Mit 365 Jahren war Henoch nach damaligen Maßstäben recht jung, als er diese Erde verließ. Und doch war es ein „vollständiges“ Leben, sonst hätte Gott seine Laufbahn nicht beendet. (Die Zahl 365 mag in sich ein gewisser Hinweis auf diese Vollständigkeit sein, weil 365 Tage ein vollständiges Jahr ergeben.) Nicht die Länge unseres Lebens ist entscheidend; entscheidend ist, dass von uns gesagt werden kann, dass wir dem Willen Gottes gedient haben (vgl. Apg 13,36)!   In 1. Mose 5,24 steht, dass Gott Henoch hinwegnahm. Hebräer 11,5 macht eindeutig klar, dass damit die Entrückung Henochs gemeint ist. Aus dieser Stelle lernen wir auch, warum Henoch entrückt wurde: Er hatte das Wohlgefallen Gottes. Und wie erlangte er dieses Wohlgefallen? Durch seinen Glauben – denn ohne Glauben ist es unmöglich, Gott wohlzugefallen (Heb 11,6). Somit war also der lebendige Glaube, den er in seinem tagtäglichen Leben zeigte, eine entscheidende Ursache für seine Entrückung: „Durch Glauben wurde Henoch entrückt“. Das ist die Bedeutung dieser Aussage und nicht, dass er an seine Entrückung geglaubt hat und deshalb entrückt wurde. Wir wissen nicht einmal, ob er – so wie Elia (2. Kön 2) – etwas von seiner Entrückung wusste.

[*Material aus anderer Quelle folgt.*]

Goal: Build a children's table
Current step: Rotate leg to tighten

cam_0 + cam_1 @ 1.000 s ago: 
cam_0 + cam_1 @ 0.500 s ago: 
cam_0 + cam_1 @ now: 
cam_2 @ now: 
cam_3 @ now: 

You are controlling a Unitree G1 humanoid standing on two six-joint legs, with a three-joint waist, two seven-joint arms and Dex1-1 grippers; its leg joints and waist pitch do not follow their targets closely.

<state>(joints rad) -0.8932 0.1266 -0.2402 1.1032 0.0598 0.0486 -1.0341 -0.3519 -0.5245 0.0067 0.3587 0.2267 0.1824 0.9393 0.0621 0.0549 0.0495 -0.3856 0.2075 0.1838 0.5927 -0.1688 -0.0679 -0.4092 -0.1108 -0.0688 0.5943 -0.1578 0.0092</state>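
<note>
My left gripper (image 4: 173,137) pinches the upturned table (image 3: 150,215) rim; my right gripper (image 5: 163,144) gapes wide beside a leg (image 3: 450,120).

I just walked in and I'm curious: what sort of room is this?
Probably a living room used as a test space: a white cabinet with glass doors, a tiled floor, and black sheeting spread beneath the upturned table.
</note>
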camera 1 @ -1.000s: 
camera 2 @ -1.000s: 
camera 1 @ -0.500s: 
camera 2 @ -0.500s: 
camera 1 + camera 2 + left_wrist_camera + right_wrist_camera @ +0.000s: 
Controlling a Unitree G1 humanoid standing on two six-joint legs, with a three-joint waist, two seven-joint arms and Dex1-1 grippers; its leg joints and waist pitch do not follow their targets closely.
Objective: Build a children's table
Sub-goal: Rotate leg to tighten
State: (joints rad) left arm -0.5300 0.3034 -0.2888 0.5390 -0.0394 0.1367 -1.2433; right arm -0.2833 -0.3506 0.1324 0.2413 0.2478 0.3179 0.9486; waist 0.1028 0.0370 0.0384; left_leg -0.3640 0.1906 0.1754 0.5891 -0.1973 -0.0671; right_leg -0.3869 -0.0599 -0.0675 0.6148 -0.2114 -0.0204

Seine vorbildliche Bedeutung

Wir lernen von Henoch, lernen von seinen Wegen und Worten. Doch auch in dem, was mit Henoch geschah, liegt für uns eine Unterweisung. Denn Henoch wurde vor dem Gericht Gottes (der Flut) entrückt und ist darin ein Bild von den Gläubigen der Gnadenzeit, die vor der Stunde der Versuchung, die über den ganzen Erdkreis kommen wird (Off 3,10), in den Himmel entrückt werden (1. Thes 4,17). Das wird noch deutlicher, wenn wir an Noah denken, der durch die Flut hindurchgerettet wurde, um dann auf einer gereinigten Erde einen Neuanfang zu erleben. Er ist das Bild von den Gläubigen, die durch die kommende Drangsalszeit gerettet werden, um in das Tausendjährige Reich einzugehen. Das sind die 144.000 Versiegelten aus Offenbarung 7. Diese Menschen sind Knechte Gottes (Off 7,3), aber keine Christen. Wir, die Gläubigen, die die Versammlung Gottes bilden, werden vor dem Gericht entrückt werden – wie Henoch.[1]

Zusammenfassung

Wir könnten das Leben Henochs wie folgt zusammenfassen:

  • Er wandelte mit Gott
  • Er zeugte für Gott
  • Er wurde zu Gott entrückt.

Ein großartiges Leben! Es sollte uns Ansporn sein, in einer gottlosen Welt den immer schon unpopulären Weg mit Gott zu gehen und für Ihn zu zeugen. Wer weiß, wie lange das noch möglich ist. Der Herr Jesus kommt bald!

[Dieser Artikel erschien in „Folge mir nach“, er wurde überarbeitet.]


Fußnoten:

  1. Elia ist nicht direkt das Bild der Entrückung. Denn bei Elia sehen wir jemand, der das beobachtet hat und dann auf der Erde als Zeuge  zurückbleibt, das lässt sich alles gut mit der Himmelfahrt des Herrn verbinden; Henoch aber wurde völlig unbemerkt weggenommen – und kurz danach kommt das Gericht.